Tournaments are a great workout with all of the d!ck tuggin' going on. I personally don't really care who can catch what.


----------



## rojogrande (Jul 31, 2008)

IXP Rods said:


> Tournaments are a great workout with all of the d!ck tuggin' going on. I personally don't really care who can catch what.


geez'... calm down, have a :brew: and take a couple deep breaths


----------



## bayourat (Jan 7, 2005)

IXP Rods said:


> Tournaments are a great workout with all of the d!ck tuggin' going on.* I personally can't compete so I will whine and cry about tournaments*


I believe this is what he meant.


----------



## Pescados Locos Tony (Feb 6, 2007)

RAT DADDY said:


> most of us tournament guys have way more respect on the water than what the non tournament guy


Written by one of the best fisherman I know, who just happens to be a Tournament Angler.



IXP Rods said:


> Tournaments are a great workout with all of the d!ck tuggin' going on. I personally don't really care who can catch what.


Written by the guy who...Im going out on a limb here...does not fish tournaments...

Point Proven....


----------



## rojogrande (Jul 31, 2008)

_Tournaments are a great workout with all of the d!ck tuggin' going on.* I personally can't compete so I will whine and cry about tournaments*_

I believe this is what he meant.

LMAO!! Yep I do believe that is correct:rotfl:


----------



## Yams (Jul 16, 2008)

rojogrande said:


> Maybe you're a little sensitive because you can't compete in one
> 
> Go potlick with your croaker or live shrimp on the intracoastal:rybka:


This is the exact attitude that completely turns me off to the whole tournament craze.

This personifies it perfectly.


----------



## Pescados Locos Tony (Feb 6, 2007)

Yams,

So IPX Rods comment turns your off to fishing completely right? If one persons attitude or comment ruins the whole sha-bang, that would be the case, right?


----------



## Yams (Jul 16, 2008)

Pescados Locos Tony said:


> Yams,
> 
> So IPX Rods comment turns your off to fishing completely right? If one persons attitude or comment ruins the whole sha-bang, that would be the case, right?


Sorry, I don't understand the question.

I'll explain my point, because perhaps that is what you are looking for. What turns me off to tournament fishing in general is the whole "pee pee measuring contest" that it brings about. It becomes yet another rat race that everyone feels like they need to win. From boat to motor to gear, you name it...if you don't have one better than the next guy, you are inferior. That attitude then permeates out of a good majority of tournament anglers across the bays. Now when someone mentions they would rather not deal with the tournaments on their home waters, or asks about what kind of live bait is available in X bay, it automatically generates insults like, "you just cant do it, so you must suck...croaker soaker, go potlick blablabla whatever that means."

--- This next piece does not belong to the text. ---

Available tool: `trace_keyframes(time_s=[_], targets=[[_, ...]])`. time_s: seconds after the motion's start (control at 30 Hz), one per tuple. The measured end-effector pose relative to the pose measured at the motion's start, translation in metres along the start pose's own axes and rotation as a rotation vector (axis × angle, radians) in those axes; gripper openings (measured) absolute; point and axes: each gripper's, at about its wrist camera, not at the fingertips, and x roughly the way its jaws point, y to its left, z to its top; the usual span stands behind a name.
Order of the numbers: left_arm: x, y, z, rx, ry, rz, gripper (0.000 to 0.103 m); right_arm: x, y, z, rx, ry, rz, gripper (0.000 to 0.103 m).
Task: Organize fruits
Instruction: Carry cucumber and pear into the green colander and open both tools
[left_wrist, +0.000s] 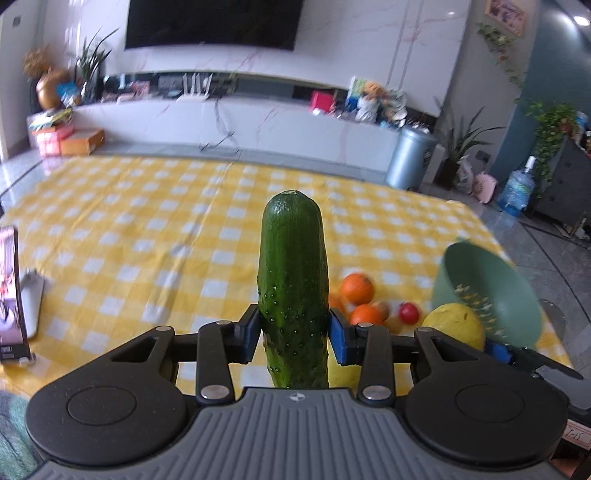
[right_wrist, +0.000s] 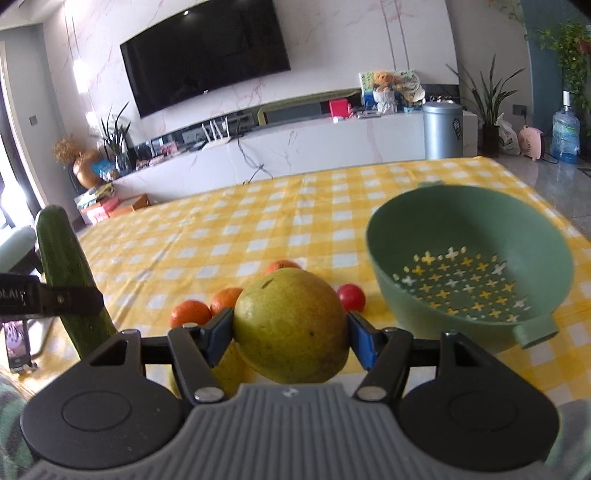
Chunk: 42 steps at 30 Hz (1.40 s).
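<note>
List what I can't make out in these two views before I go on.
- Left wrist view: the cucumber in the left tool hides part of the oranges.
- Left wrist view: the green colander is blurred.
- Right wrist view: the pear in the right tool covers most of the rear orange.
- The cucumber's lower end is hidden behind the tool body.
</note>
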Motion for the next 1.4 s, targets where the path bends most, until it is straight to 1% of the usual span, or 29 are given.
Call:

I grew up fishing with my grandpa and started at a very young age. He showed me everything I would ever hoped to know about fishing around St. Charles Bay and points north. We did it for fun and family bonding. That may be throwing bait, or plugs, or spoons, depending on the day...but it was laid back and a time to go out and enjoy each other company on the water. I have enough rat race to deal with every single working day, I fish to escape that ****.

I just enjoy fishing to be fishing, and wish the ego could be checked back on dry land.


----------



## cobrayakker (Mar 23, 2006)

rojogrande said:


> Maybe you're a little sensitive because you can't compete in one
> 
> Go potlick with your croaker or live shrimp on the intracoastal:rybka:


 Buddy I have forgotten more about fishing than you know. I owned my first boat while you were still pi$$ing in your pampers. On the croaker comment, I wish they would outlaw them as bait. If you knew me you would know your asking for an ***** whippin if you bring them on my boat.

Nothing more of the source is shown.